Update the input tensor with the result of shiftRight().

template<typename `constType`>
void `shiftRightInPlace`(poplar::Graph &graph, const poplar::Tensor &A, const constType B, poplar::program::Sequence &prog, const poplar::DebugContext &debugContext = {}, const poplar::OptionFlags &options = {})

Unnamed Group

poplar::Tensor `shiftRightSignExtend`(poplar::Graph &graph, const poplar::Tensor &A, const poplar::Tensor &B, poplar::program::Sequence &prog, const poplar::DebugContext &debugContext = {}, const poplar::OptionFlags &options = {})

Shift the elements of `A` right with sign extension by the corresponding elements of `B`.

Return

A tensor where each element is equal to `a >> b` with sign extension, where `a` and `b` are the corresponding elements of `A` and `B` tensors respectively.

Parameters
• `graph`: The graph to update.

• `A`: The tensor of elements which to right-shift.

• `B`: The tensor of elements that describe the amount to right-shift `A` by.

• `prog`: The sequence to extend with the execution of the expression evaluation.

• `debugContext`: Optional debug information.

• `options`: Element-wise options. See map().

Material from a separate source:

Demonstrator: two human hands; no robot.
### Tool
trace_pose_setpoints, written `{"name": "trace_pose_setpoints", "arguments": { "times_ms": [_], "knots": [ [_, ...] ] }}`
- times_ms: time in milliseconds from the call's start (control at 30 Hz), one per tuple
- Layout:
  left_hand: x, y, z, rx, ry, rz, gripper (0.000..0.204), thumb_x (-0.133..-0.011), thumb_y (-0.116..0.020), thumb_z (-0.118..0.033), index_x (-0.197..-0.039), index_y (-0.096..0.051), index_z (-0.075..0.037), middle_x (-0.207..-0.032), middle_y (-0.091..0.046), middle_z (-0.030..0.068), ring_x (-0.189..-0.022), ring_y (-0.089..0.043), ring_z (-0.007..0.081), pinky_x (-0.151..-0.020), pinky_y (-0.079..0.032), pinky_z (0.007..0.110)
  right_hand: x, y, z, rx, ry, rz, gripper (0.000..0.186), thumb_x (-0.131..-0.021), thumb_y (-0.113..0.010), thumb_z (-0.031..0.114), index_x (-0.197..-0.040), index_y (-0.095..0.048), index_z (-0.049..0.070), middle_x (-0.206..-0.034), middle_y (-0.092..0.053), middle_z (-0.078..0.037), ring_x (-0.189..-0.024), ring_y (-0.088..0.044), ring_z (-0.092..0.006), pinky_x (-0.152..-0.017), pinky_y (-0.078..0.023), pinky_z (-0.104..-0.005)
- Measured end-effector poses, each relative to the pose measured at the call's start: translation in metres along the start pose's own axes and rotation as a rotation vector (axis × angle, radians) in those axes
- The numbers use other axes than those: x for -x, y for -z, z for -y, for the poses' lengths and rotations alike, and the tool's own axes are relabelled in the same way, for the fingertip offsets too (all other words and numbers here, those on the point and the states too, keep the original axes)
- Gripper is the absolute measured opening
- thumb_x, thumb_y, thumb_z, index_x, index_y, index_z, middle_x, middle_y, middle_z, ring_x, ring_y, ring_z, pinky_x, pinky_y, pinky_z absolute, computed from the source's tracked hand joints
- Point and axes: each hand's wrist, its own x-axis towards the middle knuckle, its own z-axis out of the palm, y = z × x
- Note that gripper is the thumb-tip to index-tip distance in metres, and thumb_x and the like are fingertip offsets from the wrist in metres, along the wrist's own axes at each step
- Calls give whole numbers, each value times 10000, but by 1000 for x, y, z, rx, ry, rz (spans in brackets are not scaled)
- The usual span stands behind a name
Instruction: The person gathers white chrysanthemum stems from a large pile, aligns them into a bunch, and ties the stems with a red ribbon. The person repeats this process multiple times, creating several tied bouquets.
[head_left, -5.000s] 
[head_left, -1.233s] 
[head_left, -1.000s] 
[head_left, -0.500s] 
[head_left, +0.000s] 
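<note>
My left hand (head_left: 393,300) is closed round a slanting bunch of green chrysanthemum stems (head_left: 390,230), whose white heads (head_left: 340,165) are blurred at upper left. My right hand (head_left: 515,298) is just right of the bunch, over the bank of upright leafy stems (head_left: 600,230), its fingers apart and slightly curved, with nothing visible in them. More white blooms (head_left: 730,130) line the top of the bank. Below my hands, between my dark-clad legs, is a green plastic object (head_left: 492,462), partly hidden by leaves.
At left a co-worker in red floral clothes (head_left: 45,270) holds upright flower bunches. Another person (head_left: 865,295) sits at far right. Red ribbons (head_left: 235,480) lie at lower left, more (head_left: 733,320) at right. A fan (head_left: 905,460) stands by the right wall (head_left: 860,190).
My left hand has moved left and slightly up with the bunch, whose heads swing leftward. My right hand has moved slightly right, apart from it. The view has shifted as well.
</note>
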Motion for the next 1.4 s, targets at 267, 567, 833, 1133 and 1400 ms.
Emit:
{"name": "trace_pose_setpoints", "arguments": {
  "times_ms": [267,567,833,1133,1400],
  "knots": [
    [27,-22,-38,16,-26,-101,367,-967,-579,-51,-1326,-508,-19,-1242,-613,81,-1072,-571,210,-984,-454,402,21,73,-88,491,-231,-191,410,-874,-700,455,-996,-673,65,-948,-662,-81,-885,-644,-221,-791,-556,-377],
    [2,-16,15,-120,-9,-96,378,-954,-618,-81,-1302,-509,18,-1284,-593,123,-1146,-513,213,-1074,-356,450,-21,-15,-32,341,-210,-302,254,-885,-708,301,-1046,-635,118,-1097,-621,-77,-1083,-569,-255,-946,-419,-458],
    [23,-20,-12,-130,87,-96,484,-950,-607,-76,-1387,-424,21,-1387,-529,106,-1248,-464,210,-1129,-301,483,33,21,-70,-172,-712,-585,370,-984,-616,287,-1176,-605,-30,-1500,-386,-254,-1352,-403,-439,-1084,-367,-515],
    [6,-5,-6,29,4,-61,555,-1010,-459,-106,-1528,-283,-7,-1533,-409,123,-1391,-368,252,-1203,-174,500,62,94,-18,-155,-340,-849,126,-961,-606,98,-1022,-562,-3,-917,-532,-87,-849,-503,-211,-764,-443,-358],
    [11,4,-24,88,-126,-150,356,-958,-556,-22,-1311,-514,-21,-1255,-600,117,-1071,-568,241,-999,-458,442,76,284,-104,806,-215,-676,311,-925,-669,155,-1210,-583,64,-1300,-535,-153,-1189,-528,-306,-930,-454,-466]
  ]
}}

template<typename `constType`>
poplar::Tensor `shiftRightSignExtend`(poplar::Graph &graph, const poplar::Tensor &A, const constType B, poplar::program::Sequence &prog, const poplar::DebugContext &debugContext = {}, const poplar::OptionFlags &options = {})
template<typename `constType`>
poplar::Tensor `shiftRightSignExtend`(poplar::Graph &graph, const constType A, const poplar::Tensor &B, poplar::program::Sequence &prog, const poplar::DebugContext &debugContext = {}, const poplar::OptionFlags &options = {})

Unnamed Group

void `shiftRightSignExtendInPlace`(poplar::Graph &graph, const poplar::Tensor &A, const poplar::Tensor &B, poplar::program::Sequence &prog, const poplar::DebugContext &debugContext = {}, const poplar::OptionFlags &options = {})

Update the input tensor with the result of shiftRightSignExtend().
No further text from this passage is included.